Pulverize in a granite mortar and pestle the dried chillies, sea salt, garlic, lemongrass and turmeric to a fine paste. Blend in the shrimp paste with a spoon. Set aside.

Freeze any leftover paste up to 2 months in a zip lock bag, in tablespoon size portions, making it easy to add to future curries as needed.
......

THE CURRY
Red curry

Our homemade red curry paste (all of the recipe) or 3 Tablespoons of prepared red curry paste
4 cups coconut milk
2 lbs (1 kg) small chicken drumsticks or chicken in small pieces (about 1.5" x 2")
3 cups (600 grams) pumpkin pieces (about 1" x 1.5")
2 cups lightly packed fresh sweet basil or 4 kaffir lime leaves

Preparation

Bring coconut milk to a boil in a large pot over high heat, stirring frequently. Just before boiling add the curry paste and stir to blend. Once blended in, add the chicken and pumpkin. Boil until chicken and pumpkin is cooked through, less then 10 minutes. Check the pumpkin by piercing with a sharp knife - it should still be bright orange and retain some firmness (al dente) as it will continue to cook once the heat is turned off. When cooked add the sweet basil leaves or kaffir lime leaves, stir in to mix and then immediately remove from the heat. Season with fish sauce if desired (but not normally needed). Serves 4 people for 2 meals - it is even better the second day when the pumpkin has absorbed some of the curry spices.

Notes: If Thai sweet basil is not available in your area, either omit or substitute other fresh herbs such as coriander or European basil. See our Thai ingredients page for more details. Be sure to visit our grocery for all the fresh Thai herbs you need, including fresh basil, lemongrass, kaffir lime leaf and turmeric root.


----------



## punkin (22/10/13)

*Curried Baked Beans On Toast.*

Use a medium/mid sized can of Heinz Baked Beans in Ham Sauce for one person serve, not the large/regular can.

Ad 1/2 tsp of Clive of India Madras Curry Powder (i keep it just for this and for the odd sweet curry like curried prawns instead of the better Keens one) and microwave for 1.5 mins in a bowl, stirring every 30 secs.
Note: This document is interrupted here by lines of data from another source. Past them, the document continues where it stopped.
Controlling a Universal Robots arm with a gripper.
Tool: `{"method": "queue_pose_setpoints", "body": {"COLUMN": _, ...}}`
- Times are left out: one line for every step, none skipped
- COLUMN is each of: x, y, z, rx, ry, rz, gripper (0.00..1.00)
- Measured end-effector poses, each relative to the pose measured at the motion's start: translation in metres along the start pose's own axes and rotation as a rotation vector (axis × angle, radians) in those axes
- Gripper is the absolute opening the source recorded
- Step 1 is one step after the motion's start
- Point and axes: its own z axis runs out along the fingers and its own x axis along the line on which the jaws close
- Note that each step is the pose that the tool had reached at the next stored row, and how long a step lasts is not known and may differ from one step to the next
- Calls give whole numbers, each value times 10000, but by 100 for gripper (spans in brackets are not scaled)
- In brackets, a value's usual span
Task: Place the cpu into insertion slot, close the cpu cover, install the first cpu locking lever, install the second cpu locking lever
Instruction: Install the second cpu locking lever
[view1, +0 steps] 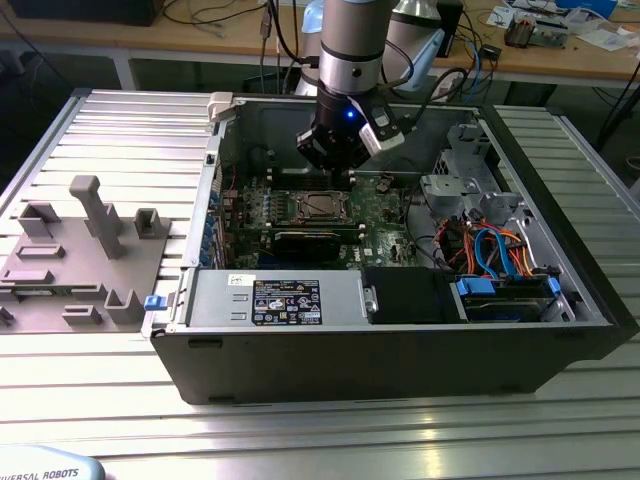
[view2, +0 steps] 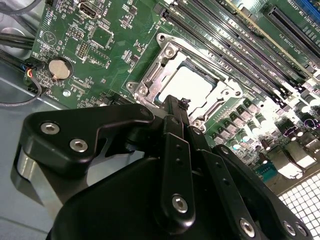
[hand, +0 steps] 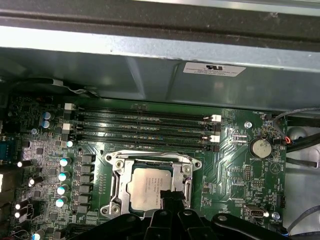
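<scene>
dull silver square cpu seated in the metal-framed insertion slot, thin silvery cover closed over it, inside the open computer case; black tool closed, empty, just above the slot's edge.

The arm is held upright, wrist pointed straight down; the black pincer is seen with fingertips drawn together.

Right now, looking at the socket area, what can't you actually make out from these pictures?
- Near edge of the cpu and cpu cover: hidden behind the gripper in both wrist views.
- Whether the locking levers are latched: too small in the exterior view, covered by the gripper's black links in both wrist views.
- How the cpu sits in the insertion slot: too small in the exterior view.
</scene>
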Motion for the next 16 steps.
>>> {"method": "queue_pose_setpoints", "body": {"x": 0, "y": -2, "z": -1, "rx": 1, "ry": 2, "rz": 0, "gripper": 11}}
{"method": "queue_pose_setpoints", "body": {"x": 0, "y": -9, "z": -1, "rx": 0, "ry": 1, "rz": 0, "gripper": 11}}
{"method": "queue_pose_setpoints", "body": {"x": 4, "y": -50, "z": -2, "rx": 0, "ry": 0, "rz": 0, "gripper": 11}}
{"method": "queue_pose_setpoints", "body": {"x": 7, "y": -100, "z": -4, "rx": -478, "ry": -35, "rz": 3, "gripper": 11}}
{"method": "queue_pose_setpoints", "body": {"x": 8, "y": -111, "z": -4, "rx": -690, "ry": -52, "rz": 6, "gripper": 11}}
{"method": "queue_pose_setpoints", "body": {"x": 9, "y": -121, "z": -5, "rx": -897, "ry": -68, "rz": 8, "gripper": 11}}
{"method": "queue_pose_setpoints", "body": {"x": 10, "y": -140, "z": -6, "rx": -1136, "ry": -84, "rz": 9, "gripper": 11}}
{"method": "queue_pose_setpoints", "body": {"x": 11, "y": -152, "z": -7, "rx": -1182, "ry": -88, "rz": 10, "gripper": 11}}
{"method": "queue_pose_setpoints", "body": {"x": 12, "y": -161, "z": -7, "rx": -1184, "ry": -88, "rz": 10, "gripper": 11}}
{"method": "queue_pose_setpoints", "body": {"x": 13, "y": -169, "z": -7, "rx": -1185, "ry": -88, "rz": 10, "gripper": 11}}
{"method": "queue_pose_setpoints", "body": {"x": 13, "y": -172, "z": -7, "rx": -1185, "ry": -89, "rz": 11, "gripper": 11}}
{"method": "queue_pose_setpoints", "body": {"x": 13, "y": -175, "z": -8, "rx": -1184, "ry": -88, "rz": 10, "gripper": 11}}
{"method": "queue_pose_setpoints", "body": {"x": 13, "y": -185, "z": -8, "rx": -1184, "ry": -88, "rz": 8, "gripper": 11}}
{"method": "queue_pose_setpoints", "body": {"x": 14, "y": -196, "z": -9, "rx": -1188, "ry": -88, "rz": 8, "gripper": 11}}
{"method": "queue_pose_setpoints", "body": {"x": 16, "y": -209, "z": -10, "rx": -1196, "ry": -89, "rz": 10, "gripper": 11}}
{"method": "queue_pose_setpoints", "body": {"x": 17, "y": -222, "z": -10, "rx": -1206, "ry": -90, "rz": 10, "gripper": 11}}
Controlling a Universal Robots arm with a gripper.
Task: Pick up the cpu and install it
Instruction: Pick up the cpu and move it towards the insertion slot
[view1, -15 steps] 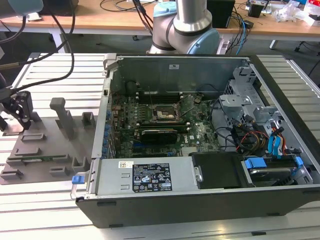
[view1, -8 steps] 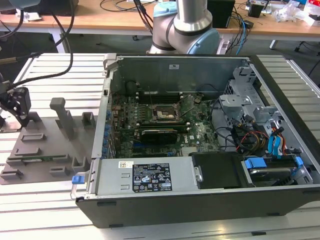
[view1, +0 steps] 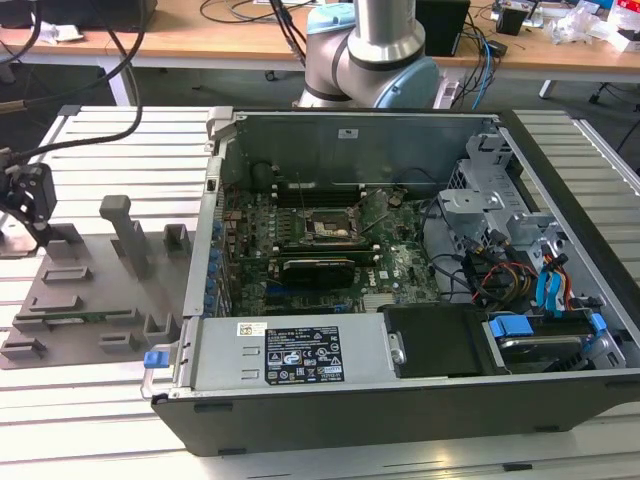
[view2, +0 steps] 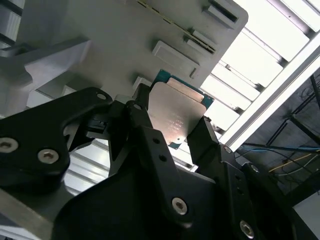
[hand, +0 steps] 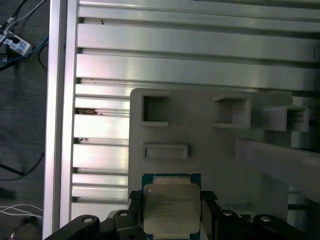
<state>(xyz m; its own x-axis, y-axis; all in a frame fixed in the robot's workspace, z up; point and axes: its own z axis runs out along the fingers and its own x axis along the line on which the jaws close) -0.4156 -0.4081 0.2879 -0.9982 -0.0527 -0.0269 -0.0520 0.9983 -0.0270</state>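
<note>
Fingers (hand: 209, 200) clamp two opposite edges of the cpu (hand: 171, 207), green rim showing, above the grey tray (hand: 210, 155) near its edge. Gripper (view1: 30, 200) is at the exterior view's left, well apart from the open computer case (view1: 400, 250). Slatted worktop (hand: 200, 50) runs open beside the tray.

A grey tray (hand: 210, 160) lies on the ribbed aluminium desk (hand: 200, 45), whose slats run out past two of the tray's sides. On the tray stand two square open pockets (hand: 155, 109) and, nearer the cpu (hand: 171, 207), a low flat rectangular block (hand: 165, 151). The cpu, silver-topped with a green rim, sits over the tray just beyond that block. The black gripper (hand: 171, 198) has its jaws pressed against two opposite edges of the cpu. Away from the tray, past the desk's edge rail, cables (hand: 15, 45) lie on dark floor.
</note>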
Meanwhile cook three slices of wholegrain high top from the bakers in a toaster till soft but with some colour, spread with butter or magarine and pour the beans over the top.

eat with gusto.

HealthyIfLargeBreakfastPunkin


----------



## Truman42 (25/10/13)

Ooroomas Badun
(Fried Pork Curry)

Hard to pronounce...easy to make. This is one of my favourites. I make it using pork belly but you can use a pork rolled roast or any type of pork really. You get a great flavour with pork belly though, but make sure you trim off and discard some (but not all) of the fat as it adds to the flavour.
I've also made this using lamb and it turned out great too.

Ingredients
1 kg pork belly (cut into cubes)
3 tablespoons ghee or oil
10 curry leaves
1/4 tsp fenugreek seeds
2 medium onions finely chopped
4 cloves garlic finely chopped
1 1/2 tspns ginger
3 tablespoons Ceylon curry powder (I use Araliya mild roasted)
1-2 tspns chilli powder
2 tspns salt
1 table spoon vinegar
1 tablespoon tamarind pulp
5 cm cinnamon stick
1 tspn cardamom seeds
1 cup thick coconut cream

Step 1. Fry curry leaves and fenugreek seeds in oil or ghee until they start to brown.
Step 2. Add onion and garlic and fry over a low heat until onions are soft and golden.
Step 3. Add ginger, curry powder, chilli powder, salt, vinegar and pork.
Step 4. Fry on high heat stirring thoroughly until meat is well coated with the spice mix.
Step 5. Add the tamarind pulp cinnamon stick and ground cardamom seeds.
Step 6. Cook on low heat for 1 hour stirring occasionally. 
Step 7. Add 1 cup coconut cream and cook for 10 minutes uncovered.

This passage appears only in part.